When a crafter is "full", either with disabled slots or items, an adjacent comparator will output a redstone signal of 9.

Top layer
Bottom layer

The hopper on the left of the schematic feeds items into the crafter e.g. iron ingots.

The hopper at the top of the schematic must contain 15 of an item that stacks to 16, or 60 of an item that stacks to 64. The adjacent comparator will then output a redstone signal of 3. You can also use a composter filled with 3 layers of compost or any other redstone component that outputs a signal level of 3.

Note that the comparator on the bottom row of the "Top layer" schematic is in subtract mode.

Using subtract mode, the two comparators output a signal of 6, which is looped around, below the hopper, into a solid block below the crafter.

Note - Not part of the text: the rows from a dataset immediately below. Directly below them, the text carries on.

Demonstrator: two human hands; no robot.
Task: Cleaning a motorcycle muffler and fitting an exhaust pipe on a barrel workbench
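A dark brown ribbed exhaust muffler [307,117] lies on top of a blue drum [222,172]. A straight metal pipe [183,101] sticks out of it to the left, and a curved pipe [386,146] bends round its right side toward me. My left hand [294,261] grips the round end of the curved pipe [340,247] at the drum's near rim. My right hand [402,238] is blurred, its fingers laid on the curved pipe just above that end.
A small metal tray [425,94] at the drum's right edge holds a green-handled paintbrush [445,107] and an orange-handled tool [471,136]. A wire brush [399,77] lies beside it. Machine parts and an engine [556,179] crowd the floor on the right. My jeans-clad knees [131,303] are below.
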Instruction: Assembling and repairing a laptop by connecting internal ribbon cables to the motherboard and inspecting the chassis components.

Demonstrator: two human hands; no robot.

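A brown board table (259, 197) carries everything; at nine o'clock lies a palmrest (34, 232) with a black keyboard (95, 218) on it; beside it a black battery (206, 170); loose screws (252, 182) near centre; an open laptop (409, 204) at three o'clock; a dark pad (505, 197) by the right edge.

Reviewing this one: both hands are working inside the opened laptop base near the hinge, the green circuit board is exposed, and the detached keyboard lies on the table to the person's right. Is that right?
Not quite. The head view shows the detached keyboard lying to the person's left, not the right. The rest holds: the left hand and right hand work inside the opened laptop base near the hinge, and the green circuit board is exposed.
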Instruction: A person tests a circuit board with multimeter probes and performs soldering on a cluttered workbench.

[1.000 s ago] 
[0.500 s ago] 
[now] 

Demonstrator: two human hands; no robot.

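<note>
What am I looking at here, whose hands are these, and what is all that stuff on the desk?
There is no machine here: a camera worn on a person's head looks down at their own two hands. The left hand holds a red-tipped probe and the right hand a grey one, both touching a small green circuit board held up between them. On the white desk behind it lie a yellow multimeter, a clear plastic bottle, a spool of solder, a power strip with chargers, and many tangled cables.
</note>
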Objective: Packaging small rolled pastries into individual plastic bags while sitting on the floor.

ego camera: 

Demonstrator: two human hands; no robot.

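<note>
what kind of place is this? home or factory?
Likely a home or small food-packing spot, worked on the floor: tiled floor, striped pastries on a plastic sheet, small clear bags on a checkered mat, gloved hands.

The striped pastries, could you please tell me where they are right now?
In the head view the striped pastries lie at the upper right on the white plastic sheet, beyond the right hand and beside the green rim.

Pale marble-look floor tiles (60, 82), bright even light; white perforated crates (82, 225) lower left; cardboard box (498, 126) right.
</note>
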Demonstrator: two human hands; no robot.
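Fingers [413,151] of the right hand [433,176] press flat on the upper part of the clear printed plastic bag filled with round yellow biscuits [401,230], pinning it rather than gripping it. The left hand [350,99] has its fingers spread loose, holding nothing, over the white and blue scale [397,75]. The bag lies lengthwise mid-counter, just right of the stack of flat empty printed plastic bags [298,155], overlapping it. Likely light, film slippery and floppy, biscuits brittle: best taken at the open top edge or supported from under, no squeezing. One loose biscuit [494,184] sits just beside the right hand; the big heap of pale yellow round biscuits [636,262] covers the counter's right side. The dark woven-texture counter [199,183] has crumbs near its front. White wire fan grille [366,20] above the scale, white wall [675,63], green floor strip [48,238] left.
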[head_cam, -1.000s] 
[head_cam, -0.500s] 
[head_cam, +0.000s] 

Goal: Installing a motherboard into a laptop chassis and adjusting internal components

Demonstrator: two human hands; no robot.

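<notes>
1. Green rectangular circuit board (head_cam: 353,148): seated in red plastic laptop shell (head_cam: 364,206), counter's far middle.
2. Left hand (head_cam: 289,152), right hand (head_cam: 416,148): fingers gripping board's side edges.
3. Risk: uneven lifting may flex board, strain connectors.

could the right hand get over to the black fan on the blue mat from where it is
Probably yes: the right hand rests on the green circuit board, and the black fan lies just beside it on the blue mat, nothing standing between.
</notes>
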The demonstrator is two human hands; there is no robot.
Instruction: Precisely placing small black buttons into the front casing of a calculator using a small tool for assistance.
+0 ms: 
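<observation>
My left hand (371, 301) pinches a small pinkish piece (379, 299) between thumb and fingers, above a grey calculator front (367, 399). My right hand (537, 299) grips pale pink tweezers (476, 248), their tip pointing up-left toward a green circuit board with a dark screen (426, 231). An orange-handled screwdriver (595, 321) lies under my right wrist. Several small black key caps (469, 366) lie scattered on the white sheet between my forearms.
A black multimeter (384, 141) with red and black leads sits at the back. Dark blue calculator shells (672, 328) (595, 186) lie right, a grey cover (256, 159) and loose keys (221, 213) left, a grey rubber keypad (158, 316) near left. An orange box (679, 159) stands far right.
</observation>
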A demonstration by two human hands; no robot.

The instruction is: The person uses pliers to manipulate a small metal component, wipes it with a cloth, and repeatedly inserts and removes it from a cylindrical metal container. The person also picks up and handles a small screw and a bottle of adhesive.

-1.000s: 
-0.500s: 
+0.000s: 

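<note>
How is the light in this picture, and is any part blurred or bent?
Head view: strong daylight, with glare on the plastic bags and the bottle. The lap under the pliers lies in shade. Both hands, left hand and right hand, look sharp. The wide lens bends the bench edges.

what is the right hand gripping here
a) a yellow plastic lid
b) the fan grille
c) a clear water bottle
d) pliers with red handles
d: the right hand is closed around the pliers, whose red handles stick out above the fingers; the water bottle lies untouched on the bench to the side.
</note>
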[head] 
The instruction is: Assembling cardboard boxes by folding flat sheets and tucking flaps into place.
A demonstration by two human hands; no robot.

Therefore, whenever the crafter is filled, the signal level will reach 6, which is enough to power the crafter and it will craft the appropriate item. The feed hopper will then refill the crafter slots. The crafter will continue to craft the item until the feed level falls below what is required for the craft, and then it will stop.

Compact autocrafter

Top layer

This design activates the crafter every time the crafter slots are updated. It is therefore not suitable for many ingredients (e.g. iron ingots may craft into iron nuggets, heavy weighted pressure plates, etc.). Originally proposed for crafting dried kelp blocks. The constant powering of the crafters also produces noise which may be undesirable.